THE PROBLEM: Output the data word for word. Begin at its first line and end at the line with "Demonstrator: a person".
-- DATASET CONTENT follows --
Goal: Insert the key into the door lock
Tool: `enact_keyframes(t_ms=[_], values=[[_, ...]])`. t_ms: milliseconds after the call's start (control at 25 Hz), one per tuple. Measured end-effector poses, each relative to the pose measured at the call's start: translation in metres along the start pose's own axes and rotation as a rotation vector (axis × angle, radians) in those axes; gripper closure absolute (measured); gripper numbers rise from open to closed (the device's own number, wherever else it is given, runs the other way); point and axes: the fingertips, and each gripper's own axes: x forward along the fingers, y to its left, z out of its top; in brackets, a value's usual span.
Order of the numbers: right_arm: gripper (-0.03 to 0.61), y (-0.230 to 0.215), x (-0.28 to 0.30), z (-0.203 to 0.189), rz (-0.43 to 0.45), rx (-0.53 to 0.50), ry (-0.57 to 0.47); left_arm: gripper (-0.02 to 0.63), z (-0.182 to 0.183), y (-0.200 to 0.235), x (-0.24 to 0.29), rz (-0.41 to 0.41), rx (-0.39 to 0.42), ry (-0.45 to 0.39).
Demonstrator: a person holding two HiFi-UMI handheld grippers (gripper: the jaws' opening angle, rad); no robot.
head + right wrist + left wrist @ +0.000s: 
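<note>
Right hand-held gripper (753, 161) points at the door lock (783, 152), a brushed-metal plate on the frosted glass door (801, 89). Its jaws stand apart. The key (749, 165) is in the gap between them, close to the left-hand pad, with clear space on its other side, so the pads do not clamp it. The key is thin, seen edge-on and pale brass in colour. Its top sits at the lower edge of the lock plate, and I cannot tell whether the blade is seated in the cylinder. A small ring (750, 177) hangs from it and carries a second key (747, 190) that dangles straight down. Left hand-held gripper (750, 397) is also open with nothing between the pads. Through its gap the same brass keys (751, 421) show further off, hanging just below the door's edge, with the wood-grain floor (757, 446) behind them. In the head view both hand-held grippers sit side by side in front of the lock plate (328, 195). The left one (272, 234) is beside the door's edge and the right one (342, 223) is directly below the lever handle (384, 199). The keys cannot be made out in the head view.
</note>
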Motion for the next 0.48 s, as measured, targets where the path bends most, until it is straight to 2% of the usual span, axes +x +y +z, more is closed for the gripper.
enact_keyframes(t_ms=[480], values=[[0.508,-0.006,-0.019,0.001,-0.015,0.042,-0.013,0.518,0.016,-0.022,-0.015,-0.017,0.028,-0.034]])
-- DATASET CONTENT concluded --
SOLUTION FOR THIS PROBLEM:
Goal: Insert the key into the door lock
Tool: `enact_keyframes(t_ms=[_], values=[[_, ...]])`. t_ms: milliseconds after the call's start (control at 25 Hz), one per tuple. Measured end-effector poses, each relative to the pose measured at the call's start: translation in metres along the start pose's own axes and rotation as a rotation vector (axis × angle, radians) in those axes; gripper closure absolute (measured); gripper numbers rise from open to closed (the device's own number, wherever else it is given, runs the other way); point and axes: the fingertips, and each gripper's own axes: x forward along the fingers, y to its left, z out of its top; in brackets, a value's usual span.
Order of the numbers: right_arm: gripper (-0.03 to 0.61), y (-0.230 to 0.215), x (-0.28 to 0.30), z (-0.203 to 0.189), rz (-0.43 to 0.45), rx (-0.53 to 0.50), ry (-0.57 to 0.47); left_arm: gripper (-0.02 to 0.63), z (-0.182 to 0.183), y (-0.200 to 0.235), x (-0.24 to 0.29), rz (-0.41 to 0.41), rx (-0.39 to 0.42), ry (-0.45 to 0.39).
Demonstrator: a person holding two HiFi-UMI handheld grippers (gripper: the jaws' opening angle, rad); no robot.

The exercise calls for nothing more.